Bollywood's newest release "Rajjo" starring Kangana Ranaut finally hit the screens on Friday.
National Awardee Vishwas Patli's take on the life of a sex worker has Ranaut playing the titular character who falls in love with a younger boy (Paras Arora) and gets married to him. The circumstance leads to complications for both and some highly dramatic lacklusture performances follow. Critics slammed the brothel drama for its bygone era treatment, citing it to be a miserable failure.
Here is a look at what critics had to say:
Madhureeta Mukherjee, Times of India (2.5/5) writes
"Kangna, as Rajjo makes a pretty picture in every frame (perfect make-up, hair-do and fashionable clothes.

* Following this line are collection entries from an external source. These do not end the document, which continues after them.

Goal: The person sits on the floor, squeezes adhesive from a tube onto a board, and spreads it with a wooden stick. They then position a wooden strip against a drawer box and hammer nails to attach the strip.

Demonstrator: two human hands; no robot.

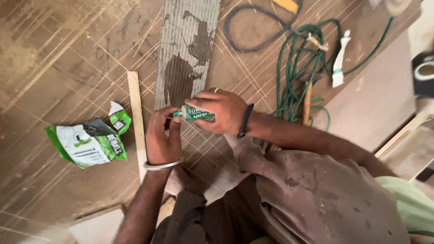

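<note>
Nearest the camera, our knees in stained brown trousers (pixel 316 194) fill the lower frame. Above them we hold a small green glue tube (pixel 195 113) over the scratched plywood board (pixel 68 58). Our right hand (pixel 216 110) wraps the tube body, fingers curled closed around it. The tube's long axis runs roughly horizontal, nozzle end pointing left. Our left hand (pixel 162 138) meets that end, fingertips pinching at the nozzle or cap; we cannot tell which. Both hands touch the tube. A grey ridged strip (pixel 187 40) lies just beyond it, a thin wooden strip (pixel 135 113) and a torn green packet (pixel 88 140) to the left.
</note>
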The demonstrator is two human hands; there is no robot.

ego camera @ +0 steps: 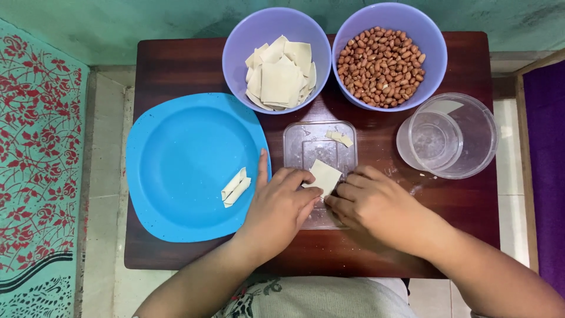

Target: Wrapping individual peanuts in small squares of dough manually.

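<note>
On clear lid (pixel 306 147), mid-table: wrapper (pixel 324 176) pinched at near edge by both hands. Left hand (pixel 276 209) fingers curled onto wrapper's left corner, thumb splayed toward blue plate (pixel 176 153). Right hand (pixel 374 203) fingertips bent, pressing right corner; whether filling sits inside, probably hidden. Risk: thin dough tearing or unrolling if grip uneven. Folded roll (pixel 235 187) on plate. Wrapper bowl (pixel 238 53), peanut bowl (pixel 435 53) behind; clear tub (pixel 479 126) right.
</note>
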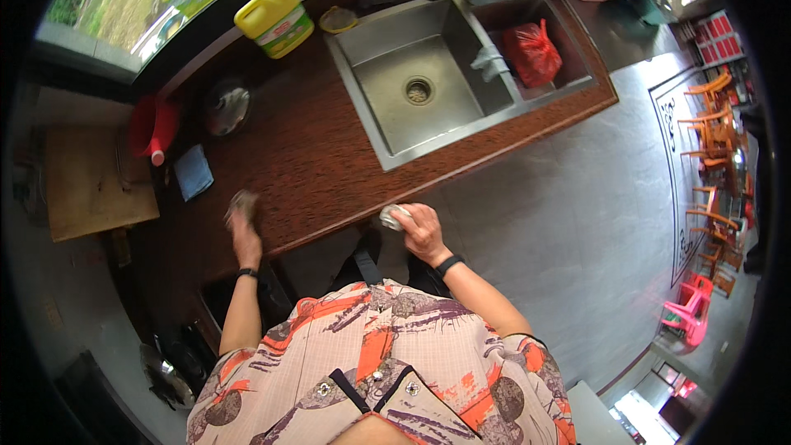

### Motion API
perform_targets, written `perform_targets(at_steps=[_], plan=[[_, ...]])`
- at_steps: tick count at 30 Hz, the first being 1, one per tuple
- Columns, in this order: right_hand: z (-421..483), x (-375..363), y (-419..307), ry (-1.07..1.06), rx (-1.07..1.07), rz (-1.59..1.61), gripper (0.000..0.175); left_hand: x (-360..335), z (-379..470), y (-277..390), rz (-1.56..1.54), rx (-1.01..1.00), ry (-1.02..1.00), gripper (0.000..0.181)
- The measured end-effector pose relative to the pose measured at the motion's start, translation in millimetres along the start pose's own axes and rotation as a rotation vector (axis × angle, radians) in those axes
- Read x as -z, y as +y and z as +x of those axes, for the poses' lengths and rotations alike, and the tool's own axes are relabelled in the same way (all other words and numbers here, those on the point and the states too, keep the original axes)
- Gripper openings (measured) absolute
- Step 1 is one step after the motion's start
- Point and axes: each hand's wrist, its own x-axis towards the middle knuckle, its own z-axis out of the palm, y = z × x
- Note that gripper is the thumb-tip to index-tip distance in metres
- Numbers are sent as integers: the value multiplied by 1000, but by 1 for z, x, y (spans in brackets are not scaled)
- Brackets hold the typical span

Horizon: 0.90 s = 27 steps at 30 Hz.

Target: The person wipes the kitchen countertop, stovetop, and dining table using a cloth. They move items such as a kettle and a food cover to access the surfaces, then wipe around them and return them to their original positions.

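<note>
My right hand (424,233) grips a crumpled whitish-grey cloth (393,217) just off the front edge of the dark red-brown countertop (315,191). Over the counter's left part is my left hand (247,246), blurred by motion. A greyish-brown shape (242,205) shows at its fingers; whether it is a cloth or scrubber in the grasp is too blurred to tell. Up and left of that hand lies a folded light blue cloth (194,173). Beyond it are a red plastic dipper (152,127) and a round shiny metal lid or dish (227,108).
A steel sink (426,83) is set into the counter; its smaller basin holds a tied red plastic bag (534,54). A whitish cloth (491,63) hangs over the divider. A yellow jug (274,18) stands by the window. At left is a wooden board (99,182); orange chairs (714,123) stand far right.
</note>
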Motion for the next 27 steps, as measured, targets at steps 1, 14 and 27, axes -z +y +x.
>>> perform_targets(at_steps=[1, 14, 27], plan=[[-26, 16, 7, 49, -62, -15, 56, 5, -17, -18, 47, 209, -5, 52], [-429, 143, 115, 629, -1550, -409, 44, -188, -4, 402, -47, -669, -125, 56], [-468, 135, 104, 641, -1712, -212, 44, -107, -3, 300, 20, -585, -431, 49]])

Why???). You can't miss her reddened lips even as she turns into a village belle for some part. She makes a sincere effort, but is trapped in story that crumbles and finds no escape.
"Randomness rules! Events unfold - forced and futile. Dialogues with zero-impact (some laughable) find their way into this mehfil of mess. Well, the social message is good, but Rajjo's trials and tragedies don't evoke a tear of emotion or grief. Most of all, the direction, execution and music is stuck in bygone era. This one falls many notches below expectation. And not even a Rajjo-nautch can swing it out of the red-light zone."
Mohar Basu, Koimoi.com (0/5) writes
"Rajjo is a sickening, pathetically made, loud, over dramatic crass of a film. Heavy on cuss words and horrendous dialogues, it is a shabby piece of trash. Usually even the worst films have something good in them, but Rajjo has poor acting, poorer dialogues, poorest songs and not an inkling of good in it.
"Director Vishwas Patil was surely not clear about what he was trying to make. It was haphazard, unconvincing and utterly flimsy. The story has no steam from the beginning. Awfully boring, and laughworthy, the worst player here was editing. It all seemed like individual shots pasted together. There is barely any connection between one scene and another."
Paloma Sharma, Rediff (1/5) writes
"Rajjo is based on the timeless love/lust triangle -- we have a beautiful courtesan, her poor but sensitive lover and the heartless businessman who is hell-bent on acquiring her -- but that does not imply that the director (Vishwas Patil) couldn't do something new with it. It is sad that he chose not to.
"The makers had enough material to work with given the setting of the story. However, there's a lot that goes unexplored... Kangana Ranaut struggles with her Mumbaiyya dialogues and is not as graceful in the dance sequences as one would have expected. Mahesh Manjrekar and Prakash Raj are absolutely wasted in the film.
Rajjo is a horribly confused film. It is shabbily edited to the point of seeming to be cut-pasted from different films. The story launches into too many tracks which almost never come full circle."
Porva Khole, Bollywood Life (1.5/5) writes:
"The film's weak in both screenplay and the editing departments. Vishwas Patil's directorial debut fails to leave a mark, it's almost two decades old as far as execution goes and has the '80s feel which probably may not work today.
"Rajjo also fails because it's a half baked attempt. When you have a performer like Kangna who has done intense roles in the past be it 'Fashion' or 'Gangster', Patil fails to exploit a daring heroine who is willing to ride solo and take risk."